Whiting S, Camfield P, Arab D, Salisbury S
Department of Neurology, Children's Hospital of Eastern Ontario, University of Ottawa, Canada.
J Child Neurol. 1997 Apr;12(3):178-80. doi: 10.1177/088307389701200305.
Severe partial seizures may be the presenting feature of nonketotic hyperglycemia in older adults, but cases in children are rare. We report three teenagers with well-controlled epilepsy who suddenly developed intractable partial seizures poorly responsive to anticonvulsants.

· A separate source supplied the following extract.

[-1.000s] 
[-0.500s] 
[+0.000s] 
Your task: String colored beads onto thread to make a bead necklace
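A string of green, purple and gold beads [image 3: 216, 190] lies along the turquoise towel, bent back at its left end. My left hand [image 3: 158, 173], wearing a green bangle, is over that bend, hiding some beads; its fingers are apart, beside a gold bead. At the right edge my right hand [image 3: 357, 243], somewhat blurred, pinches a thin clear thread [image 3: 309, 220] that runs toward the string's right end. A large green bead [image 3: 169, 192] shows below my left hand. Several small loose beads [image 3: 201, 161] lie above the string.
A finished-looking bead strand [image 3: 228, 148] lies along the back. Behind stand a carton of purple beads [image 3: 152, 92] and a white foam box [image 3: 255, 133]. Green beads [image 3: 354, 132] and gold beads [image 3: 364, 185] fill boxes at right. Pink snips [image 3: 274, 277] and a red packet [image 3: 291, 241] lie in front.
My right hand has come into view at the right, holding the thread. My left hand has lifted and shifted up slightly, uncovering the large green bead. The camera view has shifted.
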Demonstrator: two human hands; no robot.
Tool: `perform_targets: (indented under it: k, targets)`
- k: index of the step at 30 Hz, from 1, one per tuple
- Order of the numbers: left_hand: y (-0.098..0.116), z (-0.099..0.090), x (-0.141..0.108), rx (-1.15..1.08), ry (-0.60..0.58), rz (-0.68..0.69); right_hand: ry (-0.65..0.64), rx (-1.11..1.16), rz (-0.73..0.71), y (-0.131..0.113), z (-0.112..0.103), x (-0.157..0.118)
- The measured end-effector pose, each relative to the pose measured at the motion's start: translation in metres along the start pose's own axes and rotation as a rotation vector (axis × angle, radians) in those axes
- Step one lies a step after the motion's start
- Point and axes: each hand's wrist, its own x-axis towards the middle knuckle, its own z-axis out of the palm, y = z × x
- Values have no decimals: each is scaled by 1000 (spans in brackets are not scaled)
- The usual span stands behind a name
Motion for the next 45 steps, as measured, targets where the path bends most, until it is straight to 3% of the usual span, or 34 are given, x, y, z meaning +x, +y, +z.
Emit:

Blood glucose levels were measured only after several days of hospitalization for frequent seizures when mild polyuria and polydipsia were first noted. Glucose levels were high with mild ketosis and acidosis in one patient and no ketosis in two. With institution of insulin, there was prompt cessation of seizures. The patients were diagnosed as having type I insulin-dependent diabetes mellitus and require ongoing insulin treatment. Hyperglycemia should be considered in children with epilepsy who develop intractable seizures.
严重部分性癫痫发作可能是老年人非酮症高血糖的首发症状,但儿童病例罕见。我们报告了三名癫痫控制良好的青少年,他们突然出现难以控制的部分性癫痫发作,对抗惊厥药物反应不佳。在因频繁癫痫发作住院几天后,当首次发现轻度多尿和多饮时才测量血糖水平。一名患者血糖水平高,伴有轻度酮症和酸中毒,两名患者无酮症。使用胰岛素后,癫痫发作迅速停止。这些患者被诊断为Ⅰ型胰岛素依赖型糖尿病,需要持续胰岛素治疗。对于出现难治性癫痫发作的癫痫患儿,应考虑高血糖症。